A Soul Turned Inside Out: Clarice Lispector, Hélène Cixous, and L’écriture féminine
The first time the Brazilian writer Clarice Lispector was interviewed, following her sensational debut in 1944 with the novel Near to the Wild Heart, she was asked why she writes: “I write because I find in it a pleasure that I don’t know how to translate. I’m not pretentious. I write for myself, to hear my soul talking and singing, sometimes crying.” She said she believed all writing, in some sense, was autobiographical: “After all Flaubert was right when he said: ‘Madame Bovary c’est moi.’ One is always at the forefront.” Shortly before her death, she stated:
“I write as if to save somebody’s life. Probably my own life.” (A Breath of Life, 1978)
Benjamin Moser’s thorough biography of Clarice Lispector, Why This World, struggles, and wonderfully fails, to bring us closer to the writer he describes as, “weird, mysterious, and difficult, an unknowable mystical genius far above, and outside, the common run of humanity.” Indeed, Lispector’s entire project as a woman and a writer was to remain unknown while simultaneously exposing herself. “I am so mysterious I don’t even understand myself,” says Lispector in one breath; in the next, “My mystery is that I have no mystery.” Her carefully constructed auto-biographical conundrum dictates that the only way into Clarice Lispector is via the individual reader’s esoteric engagement with her writing; Moser admits to having in this manner “fallen in love” with her himself. In a valiant attempt to describe Lispector’s unknown/known quality, he writes:
The soul exposed in her work is the soul of a single woman, but within it one finds the full range of human experience. This is why Clarice Lispector has been described as just about everything: a woman and a man, a native and a foreigner, a Jew and a Christian, a child and an adult, an animal and a person, a lesbian and a housewife, a witch and a saint. Because she described so much of her intimate experience she could credibly be everything for everyone, venerated by those who found in her expressive genius a mirror of their own souls.

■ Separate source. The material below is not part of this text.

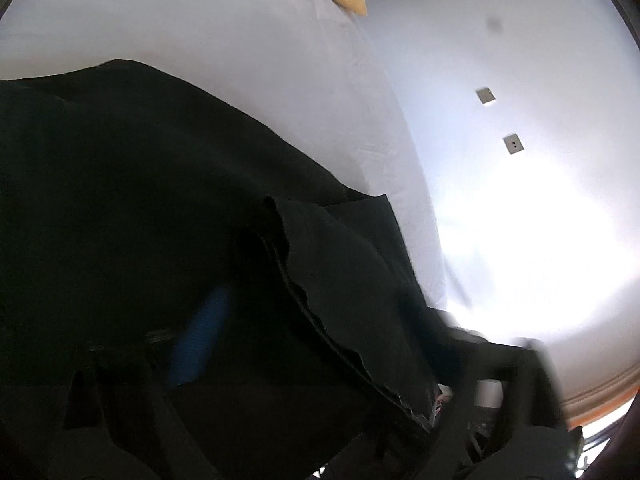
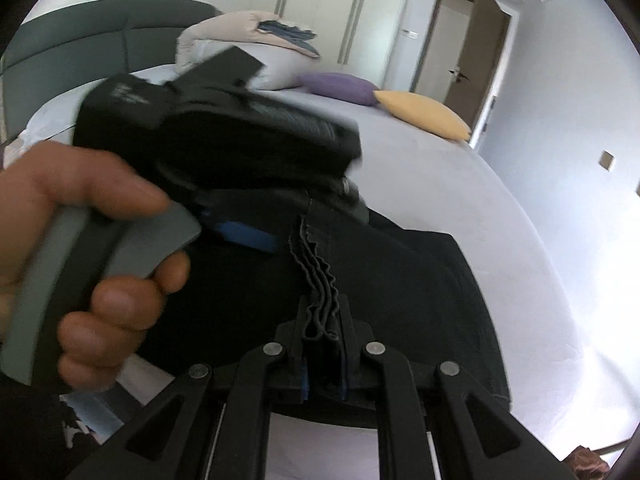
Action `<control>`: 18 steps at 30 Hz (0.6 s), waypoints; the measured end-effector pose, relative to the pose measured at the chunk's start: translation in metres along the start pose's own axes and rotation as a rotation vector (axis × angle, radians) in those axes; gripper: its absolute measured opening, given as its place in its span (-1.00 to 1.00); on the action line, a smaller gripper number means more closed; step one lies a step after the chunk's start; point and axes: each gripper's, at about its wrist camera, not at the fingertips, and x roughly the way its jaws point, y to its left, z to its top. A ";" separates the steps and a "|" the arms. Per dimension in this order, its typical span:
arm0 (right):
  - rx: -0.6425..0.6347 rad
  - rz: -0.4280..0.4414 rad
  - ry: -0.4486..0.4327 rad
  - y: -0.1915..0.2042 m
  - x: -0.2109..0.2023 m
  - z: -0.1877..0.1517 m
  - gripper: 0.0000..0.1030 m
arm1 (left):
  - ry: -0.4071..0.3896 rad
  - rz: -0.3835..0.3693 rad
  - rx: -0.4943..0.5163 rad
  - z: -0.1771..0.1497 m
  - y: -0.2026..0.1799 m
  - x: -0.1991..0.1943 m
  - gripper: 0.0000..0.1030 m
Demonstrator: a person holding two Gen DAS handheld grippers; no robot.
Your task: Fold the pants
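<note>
Pants [image 2: 400, 280] | hem pinched between right gripper [image 2: 322, 344] pads, cloth trailing ahead | left gripper [image 2: 280, 236] nearby, grip unclear

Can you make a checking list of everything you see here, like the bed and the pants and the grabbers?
Surface: bed with a pale sheet, grey headboard behind.
Job's things: black pants lying on the bed, a bunched edge lifted.
Clutter: purple pillow, yellow pillow, pile of bedding near the headboard.
Grippers: right hand-held gripper shut on the pants' bunched edge; left hand-held gripper, held by a hand, sits at the same edge; cannot tell whether it grips.
Cables: nothing seen.
Surroundings: wardrobe doors, open brown door, white wall with two small plates.
</note>
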 end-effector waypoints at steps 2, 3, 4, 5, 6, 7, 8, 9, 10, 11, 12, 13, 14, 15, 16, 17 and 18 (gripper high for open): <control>-0.017 0.018 0.002 0.008 0.001 0.003 -0.76 | 0.031 0.035 0.002 0.001 0.010 -0.002 -0.53; -0.023 0.030 0.004 0.011 0.001 0.005 -0.76 | 0.029 0.036 0.008 0.002 0.014 -0.006 -0.62; -0.030 0.042 0.005 0.016 0.001 0.007 -0.76 | 0.026 0.048 0.024 0.003 0.017 -0.012 -0.66; -0.044 0.054 0.004 0.021 0.000 0.008 -0.76 | 0.026 0.057 0.040 0.004 0.017 -0.017 -0.70; -0.059 0.064 0.003 0.027 0.000 0.007 -0.76 | 0.025 0.070 0.063 0.006 0.018 -0.024 -0.74; -0.074 0.076 0.002 0.033 0.000 0.009 -0.76 | 0.024 0.080 0.082 0.008 0.019 -0.029 -0.75; -0.086 0.094 0.000 0.038 0.000 0.012 -0.76 | 0.023 0.092 0.103 0.011 0.019 -0.035 -0.76; -0.095 0.112 -0.005 0.043 -0.001 0.016 -0.76 | 0.020 0.105 0.124 0.014 0.019 -0.041 -0.76; -0.102 0.123 -0.008 0.048 0.000 0.019 -0.76 | 0.015 0.117 0.149 0.018 0.021 -0.049 -0.76; -0.115 0.137 -0.015 0.054 0.000 0.024 -0.76 | 0.013 0.126 0.166 0.021 0.022 -0.056 -0.76; -0.124 0.147 -0.019 0.058 0.001 0.028 -0.76 | 0.012 0.135 0.181 0.023 0.024 -0.062 -0.76; -0.128 0.164 -0.022 0.063 0.002 0.031 -0.76 | 0.010 0.147 0.197 0.027 0.027 -0.070 -0.76; -0.125 0.182 -0.020 0.065 0.003 0.035 -0.76 | 0.009 0.160 0.210 0.029 0.030 -0.075 -0.76; -0.118 0.202 -0.014 0.066 0.007 0.040 -0.76 | 0.007 0.174 0.220 0.030 0.033 -0.081 -0.76; -0.109 0.226 -0.005 0.070 0.011 0.044 -0.76 | 0.006 0.190 0.228 0.031 0.038 -0.086 -0.76; -0.108 0.240 -0.002 0.073 0.015 0.047 -0.76 | 0.004 0.205 0.233 0.032 0.043 -0.091 -0.76; -0.110 0.246 0.002 0.076 0.018 0.049 -0.76 | 0.002 0.214 0.232 0.032 0.048 -0.095 -0.76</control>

“The toothache that passes through this narrative has given me a sharp twinge right in the mouth. I break out into a strident, high-pitched, syncopated melody. It is the sound of my own pain.” (The Hour of the Star, 1977)
Hélène Cixous, the French feminist theorist and literary critic, described Lispector as what “Kafka would have been had he been a woman, or if Rilke had been a Jewish Brazilian born in the Ukraine. If Rimbaud had been a mother, if he had reached the age of fifty. If Heidegger could have ceased being German.” Moser asserts Clarice was compared most often to mystics and saints: “Like the reader of St. Teresa or St. John of the Cross, the reader of Clarice Lispector sees a soul turned inside out.” Lispector manages, by seriously toying with the limits of language and playing rigorously with all its fantastic, grotesque, perverse, violent, and hilarious capabilities, to provide a glimpse of a reality beyond language, what Lispector described as, “capturing the symbol of the thing in the thing itself” or, to borrow from her fiction:
“‘My life is truly a novel!’ cried the failed woman writer.” (“Where Were You At Night”, Soulstorm, 1974)

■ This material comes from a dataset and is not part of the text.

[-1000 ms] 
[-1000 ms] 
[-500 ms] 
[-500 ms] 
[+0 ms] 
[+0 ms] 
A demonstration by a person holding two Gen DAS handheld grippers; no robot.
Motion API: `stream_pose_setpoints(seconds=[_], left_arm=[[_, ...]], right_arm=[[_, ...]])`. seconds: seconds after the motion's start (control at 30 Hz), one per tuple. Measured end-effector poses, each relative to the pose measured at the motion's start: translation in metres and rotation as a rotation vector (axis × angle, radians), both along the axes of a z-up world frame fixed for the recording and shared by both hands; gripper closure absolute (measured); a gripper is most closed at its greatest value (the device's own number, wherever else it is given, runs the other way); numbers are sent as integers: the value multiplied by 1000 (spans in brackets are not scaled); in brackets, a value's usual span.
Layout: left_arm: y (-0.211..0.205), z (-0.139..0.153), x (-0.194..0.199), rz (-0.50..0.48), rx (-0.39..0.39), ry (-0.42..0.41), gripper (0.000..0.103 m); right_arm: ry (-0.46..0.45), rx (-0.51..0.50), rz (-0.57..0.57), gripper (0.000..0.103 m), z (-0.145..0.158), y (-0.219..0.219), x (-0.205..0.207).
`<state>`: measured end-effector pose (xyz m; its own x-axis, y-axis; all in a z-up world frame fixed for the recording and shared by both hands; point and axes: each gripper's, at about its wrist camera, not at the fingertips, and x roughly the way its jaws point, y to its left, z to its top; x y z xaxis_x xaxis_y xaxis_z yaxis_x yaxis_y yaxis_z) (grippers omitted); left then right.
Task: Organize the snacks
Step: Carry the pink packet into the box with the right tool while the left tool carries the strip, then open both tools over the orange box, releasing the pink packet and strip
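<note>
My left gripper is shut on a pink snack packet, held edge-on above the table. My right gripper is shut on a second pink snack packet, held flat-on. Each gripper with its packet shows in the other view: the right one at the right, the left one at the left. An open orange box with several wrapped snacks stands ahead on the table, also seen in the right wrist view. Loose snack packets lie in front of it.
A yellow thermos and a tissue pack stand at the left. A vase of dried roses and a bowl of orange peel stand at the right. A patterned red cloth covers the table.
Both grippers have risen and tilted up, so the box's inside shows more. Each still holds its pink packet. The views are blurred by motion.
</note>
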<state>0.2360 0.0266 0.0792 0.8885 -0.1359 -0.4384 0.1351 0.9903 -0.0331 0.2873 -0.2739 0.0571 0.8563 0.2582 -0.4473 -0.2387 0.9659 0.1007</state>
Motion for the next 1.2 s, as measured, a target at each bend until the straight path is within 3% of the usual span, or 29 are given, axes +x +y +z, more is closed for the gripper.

Since the Vida stats appeared showing gross disparities between men and women writers regarding publication and reviews, women -- and men -- writers have been doing quite some soul searching. Jen Howard, here on the Bookslut blog, declared: “I am a writer. I am also a woman. Both are essential facts about me. But I don’t like the phrase ‘woman writer.’ (Have you ever heard someone talked about as a ‘man writer’? No.) Save your labels. I’m a writer.”
Katha Pollitt in Slate wrote: “Both sexes see life through a gendered lens, after all. But while women are constantly reminded that their views are only partial, men have the luxury -- in life as in grammar -- of thinking they represent humanity, tout court. So while male editors may say they wish they had more women writers, women are always going to be an afterthought for them, an add-on, a specialty item -- dance criticism. As in those studies that show men overestimate the number of women in a group [...] a big piece by a woman two years ago feels like it was published last week, and one or two pieces by women feels like half the magazine.” No wonder Jen Howard dislikes the phrase “woman writer”; clearly no one ever says “man writer” because the word “man” is embedded in the very word “writer.”

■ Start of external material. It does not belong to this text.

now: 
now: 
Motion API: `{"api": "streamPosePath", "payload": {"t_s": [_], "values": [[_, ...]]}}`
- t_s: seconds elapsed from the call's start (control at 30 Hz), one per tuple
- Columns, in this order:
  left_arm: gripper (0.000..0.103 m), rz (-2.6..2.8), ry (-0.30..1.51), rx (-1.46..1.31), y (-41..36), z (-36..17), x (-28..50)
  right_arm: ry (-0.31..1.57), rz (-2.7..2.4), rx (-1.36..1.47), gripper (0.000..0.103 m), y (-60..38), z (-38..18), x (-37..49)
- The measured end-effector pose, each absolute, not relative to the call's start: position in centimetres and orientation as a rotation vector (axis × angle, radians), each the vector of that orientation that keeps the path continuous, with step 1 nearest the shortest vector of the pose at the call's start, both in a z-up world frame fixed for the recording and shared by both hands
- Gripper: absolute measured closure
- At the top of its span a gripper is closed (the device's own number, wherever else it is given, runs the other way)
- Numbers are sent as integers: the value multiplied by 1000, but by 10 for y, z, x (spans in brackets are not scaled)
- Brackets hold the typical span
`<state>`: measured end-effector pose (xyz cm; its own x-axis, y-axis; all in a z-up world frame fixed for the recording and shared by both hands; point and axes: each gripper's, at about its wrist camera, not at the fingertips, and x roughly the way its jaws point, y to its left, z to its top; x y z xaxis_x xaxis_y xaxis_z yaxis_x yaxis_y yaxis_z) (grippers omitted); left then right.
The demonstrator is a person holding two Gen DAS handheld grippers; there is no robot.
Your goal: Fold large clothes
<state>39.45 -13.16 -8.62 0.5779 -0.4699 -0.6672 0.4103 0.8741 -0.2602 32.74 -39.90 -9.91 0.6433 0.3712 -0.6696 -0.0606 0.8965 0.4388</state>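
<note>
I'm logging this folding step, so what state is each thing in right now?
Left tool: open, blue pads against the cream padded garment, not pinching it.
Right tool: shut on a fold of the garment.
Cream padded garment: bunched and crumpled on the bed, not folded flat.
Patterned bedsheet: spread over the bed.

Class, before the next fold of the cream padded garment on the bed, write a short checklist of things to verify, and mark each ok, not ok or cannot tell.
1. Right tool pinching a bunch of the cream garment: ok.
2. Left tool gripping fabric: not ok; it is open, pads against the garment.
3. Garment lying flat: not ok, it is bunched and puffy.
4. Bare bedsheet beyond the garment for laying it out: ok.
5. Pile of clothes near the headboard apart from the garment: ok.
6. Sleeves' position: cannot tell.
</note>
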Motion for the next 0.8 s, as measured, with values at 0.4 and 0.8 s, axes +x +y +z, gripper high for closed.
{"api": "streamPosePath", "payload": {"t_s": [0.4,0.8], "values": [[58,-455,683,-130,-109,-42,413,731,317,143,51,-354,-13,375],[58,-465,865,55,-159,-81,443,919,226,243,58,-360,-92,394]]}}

“Because when I take a pill, I don’t hear my scream, I know I’m screaming but I don’t hear it, that’s how it is, she said adjusting her skirt.” (The Apple in the Dark, 1961)
In the seminal anthology New French Feminisms this concept of writer=man is variously addressed, including by Hélène Cixous in an essay entitled “Sorties”:
And if you examine literary history, it’s the same story. It all refers back to man, to his torment, his desire to be (at) the origin. Back to the father. [...] Subordination of the feminine to the masculine order which appears to be the condition for the functioning of the machine. The challenging of this solidarity of logocentrism and phallocentrism has today become insistent enough [...] to threaten the stability of the masculine edifice which passed itself off as eternal-natural [...]. What would become of logocentrism, of the great philosophical systems, of world order in general if the rock upon which they founded their church were to crumble?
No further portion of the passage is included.